I am a first year Computer Science Ph.D. student at the University of North Carolina at Chapel Hill. I work on diffusion models for downstream computer vision tasks.

I completed my Bachelors (B.E.) in June '23 majoring in Information Technology at Jadavpur University, India. During my undergrad, I was a research intern at CVPR Unit, Indian Statistical Institute, Kolkata under Prof. Umapada Pal and Prof. Saumik Bhattacharya on self-supervised learning for various computer vision problems.
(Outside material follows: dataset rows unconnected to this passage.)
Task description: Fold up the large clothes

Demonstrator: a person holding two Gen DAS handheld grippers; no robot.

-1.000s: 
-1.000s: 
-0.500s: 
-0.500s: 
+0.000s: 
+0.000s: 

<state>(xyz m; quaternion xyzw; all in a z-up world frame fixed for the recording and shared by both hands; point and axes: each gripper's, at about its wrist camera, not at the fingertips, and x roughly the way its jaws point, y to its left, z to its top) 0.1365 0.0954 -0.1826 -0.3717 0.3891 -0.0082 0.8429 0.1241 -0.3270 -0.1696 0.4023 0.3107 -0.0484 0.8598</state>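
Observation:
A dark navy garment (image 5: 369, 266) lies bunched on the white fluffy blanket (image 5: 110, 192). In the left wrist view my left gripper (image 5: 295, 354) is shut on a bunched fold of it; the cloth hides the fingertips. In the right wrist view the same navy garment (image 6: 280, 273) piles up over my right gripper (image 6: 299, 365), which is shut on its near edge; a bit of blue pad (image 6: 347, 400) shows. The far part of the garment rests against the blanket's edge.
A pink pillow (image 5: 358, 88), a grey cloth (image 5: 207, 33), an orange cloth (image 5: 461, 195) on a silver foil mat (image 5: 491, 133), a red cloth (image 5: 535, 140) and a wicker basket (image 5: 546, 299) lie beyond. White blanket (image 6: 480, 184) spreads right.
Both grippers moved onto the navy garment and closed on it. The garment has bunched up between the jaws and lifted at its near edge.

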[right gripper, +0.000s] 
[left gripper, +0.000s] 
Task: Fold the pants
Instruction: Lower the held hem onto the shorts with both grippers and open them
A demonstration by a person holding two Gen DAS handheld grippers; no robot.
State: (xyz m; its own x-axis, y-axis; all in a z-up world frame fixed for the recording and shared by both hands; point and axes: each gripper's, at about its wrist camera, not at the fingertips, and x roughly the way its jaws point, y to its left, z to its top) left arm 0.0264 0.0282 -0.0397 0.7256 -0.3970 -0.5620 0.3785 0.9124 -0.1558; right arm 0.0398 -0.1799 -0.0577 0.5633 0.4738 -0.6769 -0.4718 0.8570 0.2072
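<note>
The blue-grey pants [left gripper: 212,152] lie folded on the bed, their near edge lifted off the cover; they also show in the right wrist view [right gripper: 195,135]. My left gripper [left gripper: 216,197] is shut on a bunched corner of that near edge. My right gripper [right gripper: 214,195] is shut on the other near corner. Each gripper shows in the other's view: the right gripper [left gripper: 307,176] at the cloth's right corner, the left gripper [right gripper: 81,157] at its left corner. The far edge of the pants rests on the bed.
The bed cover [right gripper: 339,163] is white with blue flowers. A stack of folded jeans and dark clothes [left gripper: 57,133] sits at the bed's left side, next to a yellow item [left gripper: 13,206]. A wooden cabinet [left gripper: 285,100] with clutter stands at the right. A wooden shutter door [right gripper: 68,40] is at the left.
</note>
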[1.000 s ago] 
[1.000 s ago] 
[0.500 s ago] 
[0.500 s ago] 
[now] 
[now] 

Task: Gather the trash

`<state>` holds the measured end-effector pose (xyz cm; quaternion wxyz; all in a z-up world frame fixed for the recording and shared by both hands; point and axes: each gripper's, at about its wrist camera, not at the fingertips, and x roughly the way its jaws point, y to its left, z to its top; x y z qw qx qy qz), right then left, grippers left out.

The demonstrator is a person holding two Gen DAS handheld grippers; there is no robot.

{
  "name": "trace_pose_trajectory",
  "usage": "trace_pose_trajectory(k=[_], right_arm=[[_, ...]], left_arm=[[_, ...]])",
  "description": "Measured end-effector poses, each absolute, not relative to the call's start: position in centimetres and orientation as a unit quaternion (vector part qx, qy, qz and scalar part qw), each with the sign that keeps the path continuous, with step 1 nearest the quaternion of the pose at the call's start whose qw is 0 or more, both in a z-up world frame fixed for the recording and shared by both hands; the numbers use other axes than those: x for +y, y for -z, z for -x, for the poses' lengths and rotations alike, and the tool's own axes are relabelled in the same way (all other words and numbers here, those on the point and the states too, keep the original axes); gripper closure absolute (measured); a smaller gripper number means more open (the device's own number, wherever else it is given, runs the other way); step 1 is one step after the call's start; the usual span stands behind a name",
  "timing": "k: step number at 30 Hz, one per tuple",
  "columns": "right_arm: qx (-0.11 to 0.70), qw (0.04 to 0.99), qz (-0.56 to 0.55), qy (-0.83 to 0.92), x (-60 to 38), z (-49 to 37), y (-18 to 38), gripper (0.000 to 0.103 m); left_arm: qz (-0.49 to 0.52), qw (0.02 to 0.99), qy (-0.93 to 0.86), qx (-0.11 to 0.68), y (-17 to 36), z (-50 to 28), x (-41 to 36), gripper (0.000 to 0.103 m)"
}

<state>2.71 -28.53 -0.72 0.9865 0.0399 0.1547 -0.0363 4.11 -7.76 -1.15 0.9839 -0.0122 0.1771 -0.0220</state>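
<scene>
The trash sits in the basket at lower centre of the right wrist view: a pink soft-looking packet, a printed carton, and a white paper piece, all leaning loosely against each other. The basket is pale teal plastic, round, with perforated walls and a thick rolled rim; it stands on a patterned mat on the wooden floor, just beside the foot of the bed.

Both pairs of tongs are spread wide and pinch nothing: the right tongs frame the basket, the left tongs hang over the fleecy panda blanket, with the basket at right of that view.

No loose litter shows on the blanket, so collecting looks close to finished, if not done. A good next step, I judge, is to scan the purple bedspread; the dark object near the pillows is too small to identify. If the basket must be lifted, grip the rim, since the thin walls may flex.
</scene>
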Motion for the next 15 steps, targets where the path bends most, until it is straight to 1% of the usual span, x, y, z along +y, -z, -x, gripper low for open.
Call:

As a recipient of the Mitacs Globalink Research Internship, I spent the Summer of '22 at Ecole de technologie superieure (ETS) Montreal, where I worked with Prof. Jose Dolz on unpaired multi-modal medical image segmentation. I have also worked as a research assistant at SketchX Lab, University of Surrey, advised by Prof. Yi-Zhe Song, on fine-grained sketch-based image retrieval under limited data constraints. Prior to these, I worked with Prof. Pawan Kumar Singh and Prof. Ram Sarkar on nature-inspired optimization for medical imaging and speech emotion recognition.

I have published at top-tier computer vision/signal processing conferences such as CVPR, BMVC, ICIP, ICASSP and INTERSPEECH.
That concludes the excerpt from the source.